WHAT IS NEEDED> Nothing but the lines from the one containing "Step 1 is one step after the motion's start" through the one containing "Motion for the", both included, should be given again, each exactly as written below.

DATASET EXCERPT>
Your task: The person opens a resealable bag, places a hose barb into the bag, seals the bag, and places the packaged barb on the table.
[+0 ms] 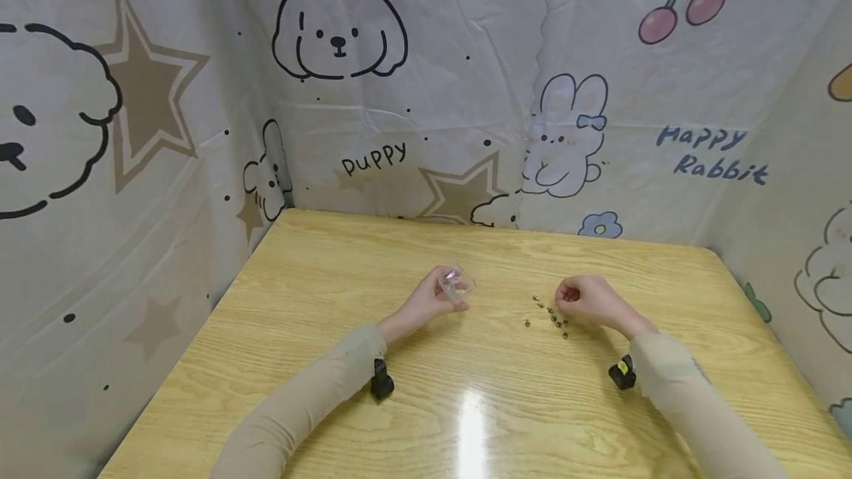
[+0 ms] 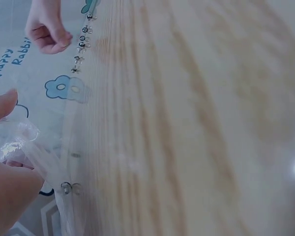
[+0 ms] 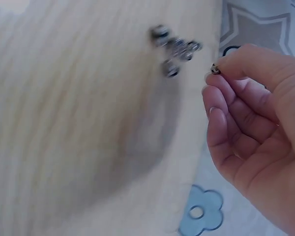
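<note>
My left hand point(image 1: 435, 300) holds a small clear plastic cup point(image 1: 456, 283) tilted just above the wooden table point(image 1: 319, 301); in the left wrist view the cup point(image 2: 17, 140) sits between thumb and fingers. My right hand point(image 1: 586, 299) is curled and pinches one small dark metal bead point(image 3: 215, 69) between thumb and fingertip. Several more beads point(image 1: 551, 316) lie scattered on the table just left of that hand, blurred in the right wrist view point(image 3: 176, 48). One bead point(image 2: 66, 187) lies near the cup.
Cartoon-printed cloth walls point(image 1: 399, 94) close in the table on the back, left and right. A bright light glare point(image 1: 471, 427) shows on the near tabletop. Black wrist camera mounts point(image 1: 381, 383) point(image 1: 622, 373) sit at both sleeves.
</note>
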A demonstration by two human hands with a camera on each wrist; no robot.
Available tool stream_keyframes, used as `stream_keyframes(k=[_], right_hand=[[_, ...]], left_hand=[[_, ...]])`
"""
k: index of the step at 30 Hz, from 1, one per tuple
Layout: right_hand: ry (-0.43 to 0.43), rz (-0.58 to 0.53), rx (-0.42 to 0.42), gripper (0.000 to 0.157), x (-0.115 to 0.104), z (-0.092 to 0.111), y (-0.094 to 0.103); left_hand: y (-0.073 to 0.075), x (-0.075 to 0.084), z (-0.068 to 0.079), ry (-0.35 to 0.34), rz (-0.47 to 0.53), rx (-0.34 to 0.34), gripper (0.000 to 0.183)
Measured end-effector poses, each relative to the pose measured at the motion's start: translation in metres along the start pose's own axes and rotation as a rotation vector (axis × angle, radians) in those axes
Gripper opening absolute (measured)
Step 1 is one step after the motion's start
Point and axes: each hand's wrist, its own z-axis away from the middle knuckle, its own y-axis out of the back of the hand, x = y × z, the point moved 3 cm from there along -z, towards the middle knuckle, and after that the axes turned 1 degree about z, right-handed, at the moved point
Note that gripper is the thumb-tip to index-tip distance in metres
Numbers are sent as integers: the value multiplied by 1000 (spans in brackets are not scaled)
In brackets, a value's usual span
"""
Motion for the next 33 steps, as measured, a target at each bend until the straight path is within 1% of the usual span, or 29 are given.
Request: stream_keyframes(k=[4,6,9,14,17,21,24,29,33], right_hand=[[40,-15,27,3,-14,-9,4],[76,-23,34,3,-25,-15,6],[131,-44,39,6,-44,-24,9],[221,-58,58,8,-77,-37,14],[267,-56,65,9,-95,-44,13],[319,-63,51,7,-115,-51,7],[353,-74,43,4,-127,-55,3],[405,-55,70,6,-141,-61,-3],[415,-59,84,4,-148,-64,-5]], left_hand=[[-1,0,0,-5,5,-1,55],[-1,-1,0,0,13,-1,56],[-2,-4,-1,9,22,3,58],[-2,-6,-3,-3,16,13,58],[-2,-6,-4,-3,13,17,58],[-2,-6,-3,-3,-1,29,59],[-2,-4,-2,-11,16,18,59],[-4,-3,-2,-11,64,-20,56],[-5,-3,-3,-4,60,-24,55]])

EXPECTED ANSWER>
Step 1 is one step after the motion's start
Point and axes: each hand's wrist, its own z-axis away from the middle knuckle, its own y-axis out of the back of the hand, x = y × z, the point moved 3 cm from there along -z, towards the middle knuckle, and after that the axes turned 1 degree about z, right-handed, at the moved point
Note that gripper is the thumb-tip to index-tip distance in metres
Numbers are sent as integers: the value multiplied by 1000 (spans in brackets are not scaled)
In brackets, a value's usual span
"""
Motion for the next 33 steps, as measured, a target at each bend until the straight path is within 1% of the usual span, or 29 are given.

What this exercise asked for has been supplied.